• [Problem statement]: Each line below from the one containing "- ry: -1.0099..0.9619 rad" through the one containing "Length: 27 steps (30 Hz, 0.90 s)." is to be given again exactly, and no line outside that span.

____________________

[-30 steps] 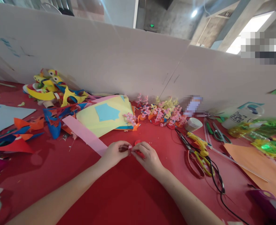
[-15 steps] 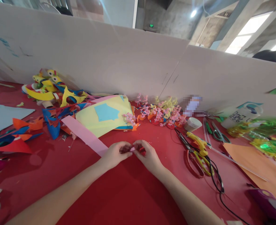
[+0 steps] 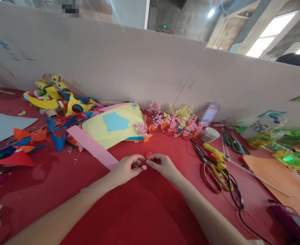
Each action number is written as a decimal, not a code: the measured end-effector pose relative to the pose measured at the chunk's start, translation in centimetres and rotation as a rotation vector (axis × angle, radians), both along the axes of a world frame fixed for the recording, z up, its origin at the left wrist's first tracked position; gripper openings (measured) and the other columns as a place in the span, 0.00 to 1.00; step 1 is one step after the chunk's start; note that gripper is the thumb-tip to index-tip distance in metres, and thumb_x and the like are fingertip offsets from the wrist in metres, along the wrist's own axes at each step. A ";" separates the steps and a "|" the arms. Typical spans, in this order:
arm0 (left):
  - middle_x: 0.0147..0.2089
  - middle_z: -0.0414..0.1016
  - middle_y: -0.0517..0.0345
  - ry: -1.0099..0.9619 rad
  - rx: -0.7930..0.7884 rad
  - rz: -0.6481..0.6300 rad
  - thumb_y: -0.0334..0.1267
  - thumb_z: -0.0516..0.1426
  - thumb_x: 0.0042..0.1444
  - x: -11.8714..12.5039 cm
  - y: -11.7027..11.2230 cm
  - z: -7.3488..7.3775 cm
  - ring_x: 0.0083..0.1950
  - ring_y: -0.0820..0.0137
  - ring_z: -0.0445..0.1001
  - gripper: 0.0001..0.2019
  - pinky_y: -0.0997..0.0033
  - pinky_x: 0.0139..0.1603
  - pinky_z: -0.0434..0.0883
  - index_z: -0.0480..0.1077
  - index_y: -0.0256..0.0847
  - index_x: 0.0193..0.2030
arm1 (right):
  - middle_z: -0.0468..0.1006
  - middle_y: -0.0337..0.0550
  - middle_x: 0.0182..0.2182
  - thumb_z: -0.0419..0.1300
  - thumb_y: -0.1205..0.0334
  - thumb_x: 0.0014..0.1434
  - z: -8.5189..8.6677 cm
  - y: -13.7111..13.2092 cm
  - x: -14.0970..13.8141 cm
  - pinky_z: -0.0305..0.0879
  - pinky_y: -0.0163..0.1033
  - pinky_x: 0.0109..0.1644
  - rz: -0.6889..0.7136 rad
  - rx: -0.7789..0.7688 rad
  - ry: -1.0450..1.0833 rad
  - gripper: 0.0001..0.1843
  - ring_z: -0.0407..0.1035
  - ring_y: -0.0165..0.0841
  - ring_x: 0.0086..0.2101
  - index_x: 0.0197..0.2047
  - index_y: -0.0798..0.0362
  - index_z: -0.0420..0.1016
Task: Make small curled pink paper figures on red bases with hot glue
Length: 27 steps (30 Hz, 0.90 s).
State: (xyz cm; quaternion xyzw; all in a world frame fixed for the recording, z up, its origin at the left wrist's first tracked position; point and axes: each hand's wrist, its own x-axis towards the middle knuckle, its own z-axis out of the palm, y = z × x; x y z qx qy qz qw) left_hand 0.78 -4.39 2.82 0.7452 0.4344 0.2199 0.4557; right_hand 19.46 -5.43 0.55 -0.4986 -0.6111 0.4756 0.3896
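Note:
My left hand (image 3: 127,169) is closed, pinching a small pink paper piece (image 3: 144,167) between thumb and fingertips. Just to its right, my right hand (image 3: 164,166) has its thumb and fingers pressed together; whatever they may hold is too small or hidden to make out. The fingertips of both hands nearly meet above the red table. A small red disc (image 3: 148,155) shows just beyond the right fingertips. A long pink paper strip (image 3: 94,148) lies beside my left hand, its near end reaching the wrist.
Yellow sheets (image 3: 109,136) and a cluster of pink and yellow curled paper pieces (image 3: 175,120) lie ahead. Scissors (image 3: 210,177), a yellow glue gun (image 3: 216,154) with a black cord, and an orange sheet (image 3: 275,173) are at right. Blue and orange cutouts (image 3: 56,134) lie left.
The fingertips have drawn slightly apart, and the pink piece now sits lower, at the left fingertips. The right fingers have closed together, and the red disc shows beyond them.

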 end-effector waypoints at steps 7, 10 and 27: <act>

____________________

• [Result of this exercise]:
  - ry: -1.0099..0.9619 rad
  - rx: -0.7930..0.7884 rad
  - rz: -0.6481..0.6300 rad
  - thumb_y: -0.0334..0.1267
  - thumb_z: -0.0516..0.1426
  - thumb_x: 0.0042..0.1444
  - x: -11.8714..12.5039 cm
  - y: -11.7027..11.2230 cm
  - z: -7.3488..7.3775 cm
  - ring_x: 0.0083..0.1950
  - ring_y: -0.0820..0.0137
  - ring_z: -0.0445..0.1001
  - gripper: 0.0001..0.2019
  - pinky_y: -0.0997..0.0033
  - pinky_x: 0.0139..0.1603
  - pinky_z: -0.0434..0.0883
  - index_z: -0.0480..0.1077
  - index_y: -0.0256..0.0847
  - index_x: 0.0193..0.2030
arm1 (right):
  - middle_z: -0.0468..0.1006
  - middle_y: -0.0337..0.0550
  - middle_x: 0.0182..0.2182
  - thumb_z: -0.0419..0.1300
  - thumb_y: -0.1205..0.0334
  - thumb_x: 0.0014..0.1434
  - z: -8.5189..8.6677 cm
  - y: -13.7111..13.2092 cm
  - x: -14.0970..13.8141 cm
  - pinky_z: -0.0305..0.0879
  - pinky_y: -0.0163..0.1033
  - pinky_x: 0.0109..0.1644
  - rz: -0.6889..0.7136 rad
  - rx: -0.7789..0.7688 rad
  - ry: -1.0450..1.0833 rad
  - gripper: 0.0001..0.1843
  - ring_z: -0.0407..0.1035
  - ring_y: -0.0165..0.0841
  - ring_x: 0.0086..0.2101
  - index_x: 0.0197..0.2047
  - index_y: -0.0798..0.0362
  - index_z: -0.0420..0.1016
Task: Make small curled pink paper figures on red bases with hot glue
Length: 27 steps (30 Hz, 0.90 s).

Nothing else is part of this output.